CODEWITHSUNDEEP
pythonmachine-learningsampling
Monalizza
Monalizza

Reputation: 27

stratified sampling without k fold

Can I use stratified sampling with 80% train 20% test split the data in python ?

I have looked into this and it is for kfold stratified sampling. I'm not sure if I just put 0 as the number of iteration would work, because it is implemented in the cross-validation package and they assumed at least 2 folds!

StratifiedShuffleSplit(labels=[0 0 1 1], n_iter=3, ...)

Upvotes: 0

Views: 560

Answers (1)

Austin A
Austin A

Reputation: 3138

I'm not 100% sure what exactly your question is, so let's just review the details of sklearn.cross_validation.StratifiedShuffleSplit().

This cross-validation object is a merge of StratifiedKFold and ShuffleSplit.

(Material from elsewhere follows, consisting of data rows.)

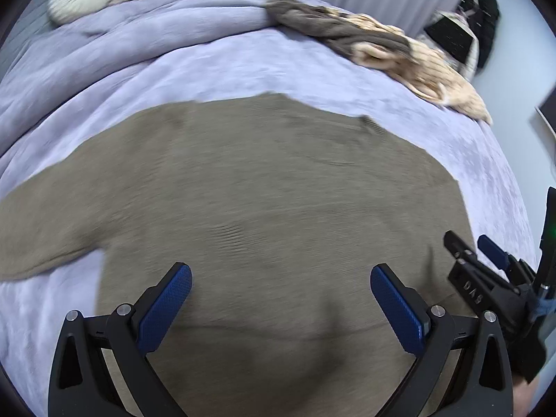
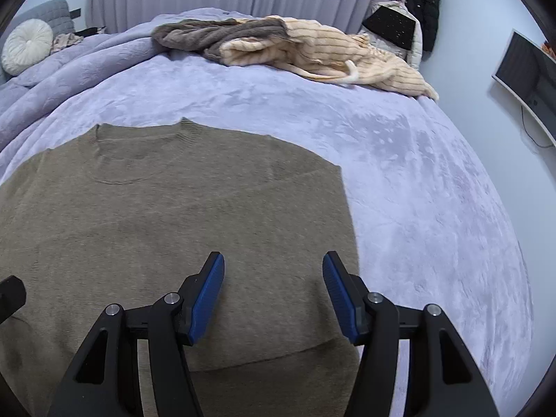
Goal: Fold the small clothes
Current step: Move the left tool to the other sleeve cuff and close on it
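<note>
From the left wrist view, my left tongs (image 1: 281, 307) hang spread wide over the lower part of the sweater (image 1: 264, 187), pinching nothing; the sweater lies flat on the bed (image 1: 243, 66), one sleeve (image 1: 45, 229) stretched out to the left of its body. The right tongs (image 1: 486, 253) show at the sweater's right edge, but from here I cannot tell how they stand. This view is smeared, so I would not trust it for picking out the hem; I could close on a single layer, or catch the plush bedcover with the knit and drag both. From the right wrist view, my right tongs (image 2: 274, 299) are also spread and empty, over the sweater's lower right corner, with the collar (image 2: 146, 132) at the far end. The sweater is a soft, olive-brown knit with a ribbed neckband, limp and likely stretchy, so uneven pulls from the two sides could skew the fold. The bedcover is pale lilac and fuzzy, probably grippy against the knit. Beyond the collar lies a heap of clothes (image 2: 278, 45), grey and cream-striped, well apart from the sweater.
</note>
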`<act>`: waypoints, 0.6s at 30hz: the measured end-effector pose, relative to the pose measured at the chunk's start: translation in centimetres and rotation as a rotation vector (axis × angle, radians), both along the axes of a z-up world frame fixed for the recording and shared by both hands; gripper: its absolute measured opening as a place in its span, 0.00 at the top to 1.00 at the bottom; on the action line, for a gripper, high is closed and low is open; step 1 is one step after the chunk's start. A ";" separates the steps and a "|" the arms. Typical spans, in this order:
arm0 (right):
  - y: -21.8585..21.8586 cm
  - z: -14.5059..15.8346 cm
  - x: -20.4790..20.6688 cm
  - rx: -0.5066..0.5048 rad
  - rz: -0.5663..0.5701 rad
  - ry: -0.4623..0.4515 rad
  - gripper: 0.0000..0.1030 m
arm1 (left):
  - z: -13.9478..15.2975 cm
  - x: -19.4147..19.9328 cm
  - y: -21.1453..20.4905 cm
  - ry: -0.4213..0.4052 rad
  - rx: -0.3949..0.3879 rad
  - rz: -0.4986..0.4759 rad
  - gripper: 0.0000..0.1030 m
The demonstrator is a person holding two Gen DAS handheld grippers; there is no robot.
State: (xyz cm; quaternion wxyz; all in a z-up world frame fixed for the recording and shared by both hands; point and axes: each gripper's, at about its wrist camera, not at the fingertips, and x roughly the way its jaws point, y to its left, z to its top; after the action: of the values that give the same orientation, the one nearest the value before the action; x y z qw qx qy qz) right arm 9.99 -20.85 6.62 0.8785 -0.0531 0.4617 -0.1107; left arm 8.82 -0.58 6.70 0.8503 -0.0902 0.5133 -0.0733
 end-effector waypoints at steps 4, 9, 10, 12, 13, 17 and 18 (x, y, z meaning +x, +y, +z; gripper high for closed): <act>-3.5 0.0 -0.9 0.016 -0.073 -0.006 0.39 | -0.2 1.3 -5.0 -0.022 -0.049 -0.117 0.00; -4.5 0.0 -0.5 -0.001 -0.063 -0.001 0.39 | -3.4 2.4 -5.5 0.042 0.037 -0.118 0.00; -4.1 -0.2 -0.3 -0.009 -0.052 -0.002 0.39 | -3.9 2.4 -4.6 0.053 0.054 -0.095 0.00; -2.9 -0.9 0.3 -0.034 -0.020 0.007 0.39 | -4.4 2.0 -1.9 0.059 0.069 -0.046 0.00; -1.8 -1.4 0.5 -0.040 0.004 0.016 0.39 | -4.3 1.7 -0.9 0.056 0.063 -0.033 0.00; 3.2 -3.4 0.7 -0.077 0.085 0.055 0.39 | -3.8 0.1 3.9 0.048 0.057 0.046 0.00; 4.7 -3.7 0.5 -0.120 0.102 0.048 0.39 | -3.8 -0.2 5.1 0.055 0.052 0.074 0.00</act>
State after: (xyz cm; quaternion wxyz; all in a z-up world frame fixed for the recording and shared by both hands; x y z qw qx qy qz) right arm 10.45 -16.13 2.96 0.8668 -0.1318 0.4720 -0.0921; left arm 8.66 4.53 2.91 0.8400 -0.0892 0.5345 -0.0258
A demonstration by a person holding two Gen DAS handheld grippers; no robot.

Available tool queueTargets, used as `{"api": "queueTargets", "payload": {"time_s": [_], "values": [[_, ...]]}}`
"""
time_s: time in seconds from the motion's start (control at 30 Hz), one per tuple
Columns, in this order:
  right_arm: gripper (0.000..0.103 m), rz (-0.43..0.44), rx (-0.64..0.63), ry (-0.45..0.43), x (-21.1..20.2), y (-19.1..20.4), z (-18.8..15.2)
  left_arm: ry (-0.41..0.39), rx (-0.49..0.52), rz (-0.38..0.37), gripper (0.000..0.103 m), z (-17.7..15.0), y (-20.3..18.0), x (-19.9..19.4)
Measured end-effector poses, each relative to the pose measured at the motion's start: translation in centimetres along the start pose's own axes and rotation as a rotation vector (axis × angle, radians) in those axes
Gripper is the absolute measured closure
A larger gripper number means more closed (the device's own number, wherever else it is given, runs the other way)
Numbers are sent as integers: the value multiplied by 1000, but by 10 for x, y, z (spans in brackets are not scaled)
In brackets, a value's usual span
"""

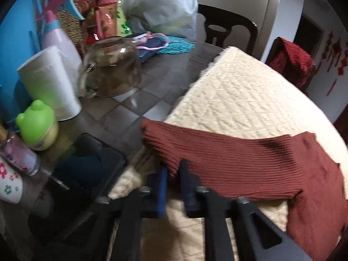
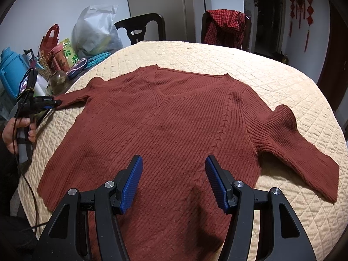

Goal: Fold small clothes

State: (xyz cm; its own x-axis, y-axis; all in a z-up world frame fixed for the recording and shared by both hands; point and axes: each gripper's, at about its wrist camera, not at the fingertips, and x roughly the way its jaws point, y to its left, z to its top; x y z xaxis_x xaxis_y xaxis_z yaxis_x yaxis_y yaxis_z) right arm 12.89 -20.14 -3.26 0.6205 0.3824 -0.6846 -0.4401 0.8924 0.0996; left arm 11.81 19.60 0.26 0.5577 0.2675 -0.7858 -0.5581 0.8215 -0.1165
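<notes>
A rust-red ribbed V-neck sweater (image 2: 174, 119) lies flat, front up, on a cream quilted cloth (image 2: 282, 82) that covers the table. Its left sleeve (image 1: 239, 158) stretches out to the table's left edge. My left gripper (image 1: 174, 171) is shut on that sleeve's cuff, with the knit pinched between the blue pads. The right wrist view shows the same grip (image 2: 57, 103), with a person's hand (image 2: 13, 134) on the handle. My right gripper (image 2: 174, 174) hovers open over the sweater's lower body with nothing between its fingers. The right sleeve (image 2: 300, 148) lies bent toward the near right.
Clutter crowds the bare tabletop on the left: a glass jar (image 1: 113, 74), a paper towel roll (image 1: 47, 82), a green frog-lidded tub (image 1: 38, 126), a dark phone (image 1: 87, 163) and a white plastic bag (image 1: 165, 6). Behind the table stand a dark chair (image 2: 141, 28) and a chair draped with red checked cloth (image 2: 226, 26).
</notes>
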Motion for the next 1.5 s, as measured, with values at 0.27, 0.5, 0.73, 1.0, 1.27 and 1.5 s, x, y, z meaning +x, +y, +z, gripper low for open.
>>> {"api": "queueTargets", "payload": {"time_s": [0.27,0.5,0.73,1.0,1.27,1.5], "values": [[43,13,20,-18,-7,-8,0,-147,164,-177,93,16,-55,-57],[43,27,55,-41,-17,-14,2,-190,393,-425,93,2,-158,-92],[43,18,118,-47,-25,-28,-1,-5,599,-625,90,-57,-247,-64],[43,61,206,-34,-20,-45,6,3,617,-753,68,-66,-229,-91],[57,171,218,24,19,-30,44,-82,503,-533,63,-25,-174,-73],[70,175,190,149,82,-17,71,-4,451,-479,63,-29,-156,-37]]}}
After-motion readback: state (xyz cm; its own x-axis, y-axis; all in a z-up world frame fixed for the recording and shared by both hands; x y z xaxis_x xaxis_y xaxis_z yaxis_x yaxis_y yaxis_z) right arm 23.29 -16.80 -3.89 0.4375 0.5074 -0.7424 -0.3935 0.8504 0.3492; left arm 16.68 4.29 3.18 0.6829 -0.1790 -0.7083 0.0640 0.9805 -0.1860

This means that the function is going to return a randomized, stratified, fold. What determines the number of folds given back to you is the n_iter parameter. If you set this to 0, then you will not receive anything in the functions response.

It's also possible that not all folds will be unique.

To answer what I think is your question Can I use stratified sampling with 80% train 20% test split the data in python?

Yes, let's look at the example code. By setting the test_size paramter to 0.2 (20%), you'll force your folds to make 80% training, and 20% testing.

import numpy as np
from sklearn.cross_validation import StratifiedShuffleSplit
X = np.array([[1, 1], [2, 2], [3, 3], [4, 4], [5,5], [6,6], [7,7], [8,8], [9,9], [10,10]])
y = np.array([0, 0, 0, 0, 0, 1, 1, 1, 1, 1])
sss = StratifiedShuffleSplit(y, 1, test_size=0.2, random_state=0)

for train_index, test_index in sss:
    print("TRAIN:", train_index, "TEST:", test_index)
    X_train, X_test = X[train_index], X[test_index]
    y_train, y_test = y[train_index], y[test_index]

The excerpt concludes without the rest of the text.